Actuarial Meeting Notes: Mortality Differences
As my intro stated, last Tuesday I was at an actuarial conference, and I presented on group and individual life insurance. There is a section on mortality, if you’re interested. (It’s just the slides in PDF, not a recording of my presentation.) Go there if you want to see what one of my Powerpoint presentations usually looks like for work.
However, I do want to point out a different presentation on mortality experience, from some actuaries at Oliver Wyman, Lisa Grieco and Mark Spong. Titled “Mortality Improvement Trends by Socioeconomic Drivers”, it was a presentation of some of their work published at the Society of Actuaries last October… and I was intrigued by their results.
They got to do something I’ve looked at, which is to get super-special access to Census, etc., data (and this requires all sorts of clearance, yadda yadda) so that you can do research on disaggregated data - that is, use individual-level data.
But it’s a real pain in the ass… and I don’t have time/patience for this. So kudos that they did this!
They were trying to develop a model and test out how strong different variables were in explaining mortality differences:
This is a really geeking-out sort of thing, and the data itself has some interesting patterns (and I’m about to write something for work using this). There are a few patterns that make one wonder why certain divergences in mortality improvement (all of this is only up to 2015, so no pandemic experience is involved):
I will talk shop for a short moment — life insurance is very competitive in the U.S. along a lot of dimensions, and when actuaries develop our mortality assumptions, we don’t assume that mortality in the future will be the same as it is today. But we know that the “shape” of mortality improvement is not level — the Society of Actuaries has experience studies, across multiple insurance companies, and we also look at the general population.
We also know that different companies may have different mixes of policyholders — I used to work at TIAA, whose main client base is university professors. That’s different from Knights of Columbus, a Catholic fraternal group, or USAA, which is for members of the U.S. Armed Forces (active or retired) and qualified family members. These all have different customer profiles. Insurers will develop how they assume their business’s mortality will go into the future based on who their customers are, and the underwriting information they have.

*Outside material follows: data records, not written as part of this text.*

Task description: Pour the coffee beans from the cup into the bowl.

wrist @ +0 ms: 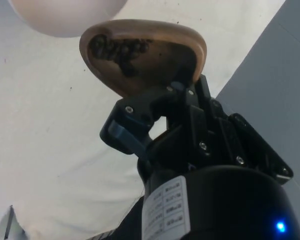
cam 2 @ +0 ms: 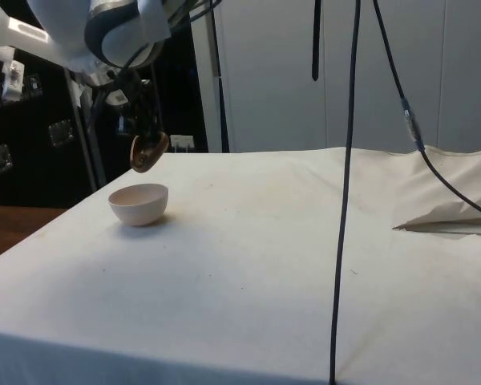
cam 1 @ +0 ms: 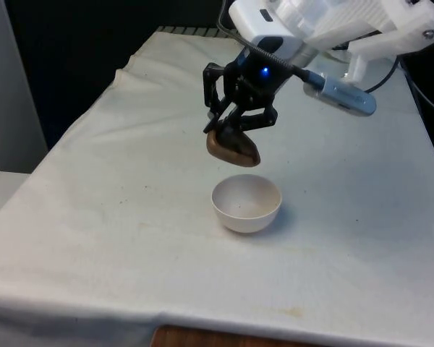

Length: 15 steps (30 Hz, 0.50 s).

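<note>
A: Right, status on the claw (cam 1: 231, 134)?

B: Clamped on the brown wooden cup (cam 1: 233, 147), gripping it at the rim. Cup is airborne, tipped well over from upright. Wrist view shows the claw (wrist: 162, 107) fingers pinching the rim of the cup (wrist: 150, 52), one finger inside, one outside.

A: Beans?

B: Coffee beans (wrist: 115, 50) sit in a dark cluster inside the cup, bunched against the wall on the side nearest the bowl (wrist: 67, 15). Can't tell from the front or side views whether any are in the bowl.

A: Where's the bowl relative to the cup?

B: White bowl (cam 1: 247, 202) sits upright on the surface (cam 1: 116, 238), roughly central. Cup hangs just above it, offset to the far side and slightly toward the front view's left. Not touching. Bowl interior looks plain white from the front.

A: Side view agree?

B: Yes. Cup (cam 2: 148, 151) in the claw (cam 2: 147, 138) is above and slightly behind the bowl (cam 2: 139, 203), with a visible gap between them. Cup mouth is tilted over rather than level.

A: Anything else on the surface?

B: White cloth (cam 2: 305, 241) covers it, rumpled into a fold (cam 2: 445, 212) at one end in the side view. A black cable (cam 2: 349, 192) hangs down in the near foreground of that view, well apart from cup and bowl
</note>
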Available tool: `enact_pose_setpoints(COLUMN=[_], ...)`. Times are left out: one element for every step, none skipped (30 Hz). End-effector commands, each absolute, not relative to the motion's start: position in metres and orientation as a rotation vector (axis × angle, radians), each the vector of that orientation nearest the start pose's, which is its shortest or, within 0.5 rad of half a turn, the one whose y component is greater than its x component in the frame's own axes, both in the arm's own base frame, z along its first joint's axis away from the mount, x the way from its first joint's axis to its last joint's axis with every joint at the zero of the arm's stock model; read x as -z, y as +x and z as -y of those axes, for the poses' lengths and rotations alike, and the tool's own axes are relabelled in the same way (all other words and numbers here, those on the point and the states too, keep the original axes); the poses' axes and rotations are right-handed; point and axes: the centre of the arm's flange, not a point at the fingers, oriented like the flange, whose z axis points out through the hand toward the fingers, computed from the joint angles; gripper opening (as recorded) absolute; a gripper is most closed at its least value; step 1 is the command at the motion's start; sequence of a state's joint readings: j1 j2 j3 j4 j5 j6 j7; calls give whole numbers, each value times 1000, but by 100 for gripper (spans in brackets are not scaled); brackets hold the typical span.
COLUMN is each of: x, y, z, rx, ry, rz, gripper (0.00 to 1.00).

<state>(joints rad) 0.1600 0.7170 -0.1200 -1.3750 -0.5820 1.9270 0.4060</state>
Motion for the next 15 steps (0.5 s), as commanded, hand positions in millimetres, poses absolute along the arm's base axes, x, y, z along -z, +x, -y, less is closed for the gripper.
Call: enact_pose_setpoints(x=[-291, -289, -288, -288, -286, -288, -286, -285, -284, -283, -282, -282, -281, -282, -282], y=[722, 724, 725, 726, 727, 726, 729, 730, 733, 735, 736, 737, 738, 738, 739], z=[-10, -9, -9, -10, -9, -10, -9, -9, -9, -10, -10, -9, -9, -10, -10], rx=[22, 15, 12, 5, 3, 3, -1, -5, -14, -18, -21, -24, -28, -25, -30], ry=[2509, 2505, 2502, 2500, 2497, 2497, 2495, 2493, 2488, 2486, 2484, 2481, 2477, 2480, 2472], rz=[110, 116, 118, 121, 124, 123, 127, 128, 133, 134, 135, 137, 138, 137, 138], gripper=[0, 0, 0, 0, 0, 0, 0, 0, 0, 0, 0, 0, 0, 0, 0])
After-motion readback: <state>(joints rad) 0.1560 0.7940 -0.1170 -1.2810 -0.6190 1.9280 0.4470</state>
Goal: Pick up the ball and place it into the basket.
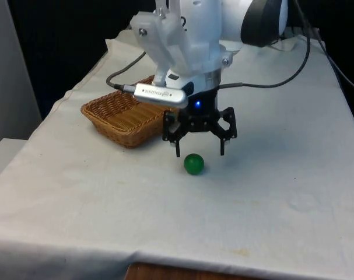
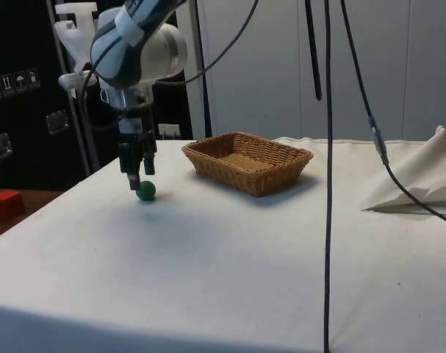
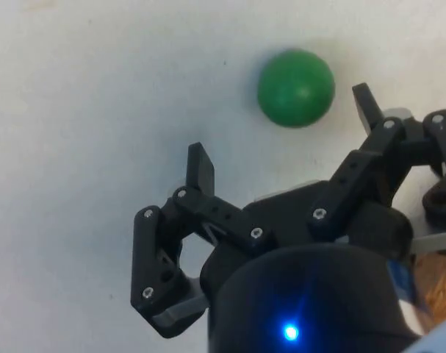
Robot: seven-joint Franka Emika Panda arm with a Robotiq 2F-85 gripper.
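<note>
Ball (image 1: pixel 193 164), green and round, rests on the white cloth (image 1: pixel 270 175) of the table, apart from the wicker basket (image 1: pixel 121 116), which sits further back toward the front view's left. The ball is free of any contact.

Gripper (image 1: pixel 199 152), black with 2 fingers, hangs just above the cloth with its fingers spread wide and nothing between them. In the front view the ball lies low between the 2 fingertips, slightly nearer the camera than the gripper.

Side view: the gripper (image 2: pixel 137 179) points straight down, and the ball (image 2: pixel 145 191) sits just beside its tips, touching the cloth. The basket (image 2: pixel 247 160) stands well clear, rectangular and shallow, with nothing visible inside. A crumpled fold of cloth (image 2: pixel 421 176) lies at the table's far edge, and a red block (image 2: pixel 7 204) sits off the table on a lower surface.

Wrist view: the ball (image 3: pixel 295 87) lies beyond the fingertips (image 3: pixel 200 165), off the line between them and closer to 1 finger than the other. A sliver of the basket's weave (image 3: pixel 436 283) shows at the edge.
</note>
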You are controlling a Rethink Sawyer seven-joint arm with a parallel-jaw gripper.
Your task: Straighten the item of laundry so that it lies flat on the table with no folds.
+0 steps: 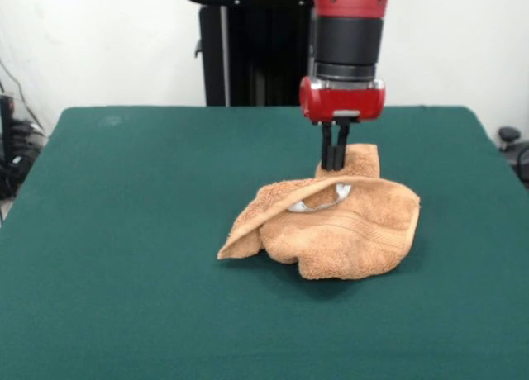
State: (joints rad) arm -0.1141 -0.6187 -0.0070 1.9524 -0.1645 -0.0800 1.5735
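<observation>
The orange-tan towel (331, 223) lies crumpled right of the middle of the green table (124, 231), with folds overlapping and its left corner curled under. A white-grey label (321, 201) shows in a fold on top. My gripper (334, 163) comes straight down from above onto the towel's far edge. Its two black fingers stand close together, and a flap of towel (360, 159) rises beside them, pinched at their tips.
The robot's black pedestal (248, 49) stands at the table's far edge behind the towel. Cables and dark gear (15, 149) sit off the table's left side, and a small black object (508, 136) off its right side.
</observation>
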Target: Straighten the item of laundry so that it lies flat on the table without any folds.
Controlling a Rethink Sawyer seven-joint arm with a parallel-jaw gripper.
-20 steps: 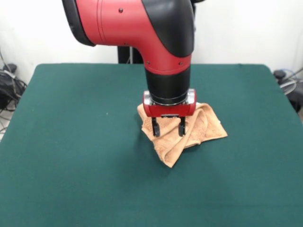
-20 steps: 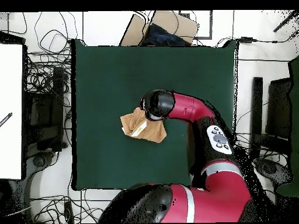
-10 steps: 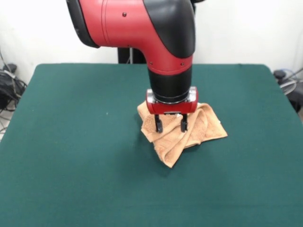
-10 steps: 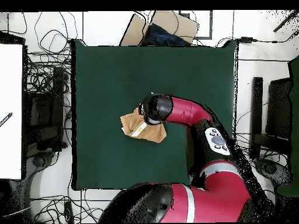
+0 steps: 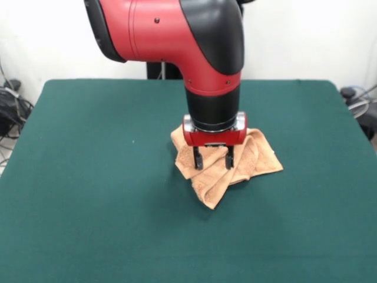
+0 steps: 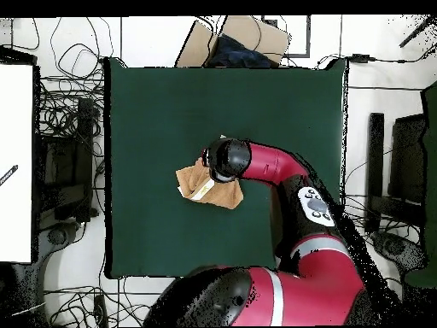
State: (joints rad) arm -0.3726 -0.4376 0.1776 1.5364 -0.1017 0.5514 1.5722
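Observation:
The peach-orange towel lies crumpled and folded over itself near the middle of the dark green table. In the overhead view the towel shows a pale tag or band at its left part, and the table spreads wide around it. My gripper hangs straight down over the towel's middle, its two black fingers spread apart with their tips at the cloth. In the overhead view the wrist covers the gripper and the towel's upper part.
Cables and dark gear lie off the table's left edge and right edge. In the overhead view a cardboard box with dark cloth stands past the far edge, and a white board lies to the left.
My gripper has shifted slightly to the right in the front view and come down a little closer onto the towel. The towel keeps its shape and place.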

So every so often a life insurer may have “bad mortality experience”. It doesn’t mean that more policyholders die than the general population for the same ages — it means more people died than the insurer had originally expected. And if the insurer expected the older folks to have had mortality to improve better than it actually did….
….well, this actually happened to many insurers before the pandemic.
And, it seems, something was happening in the general population where older people didn’t have as rapid mortality improvement as younger people, and, in particular, their mortality was getting worse (that’s what the negative numbers mean).
Back to the researchers - their research report is here: Mortality Improvement Trends, Independent Analysis on Socioeconomic and Other Drivers, and they’ve got a spreadsheet model I’m going to play with. Looks like fun.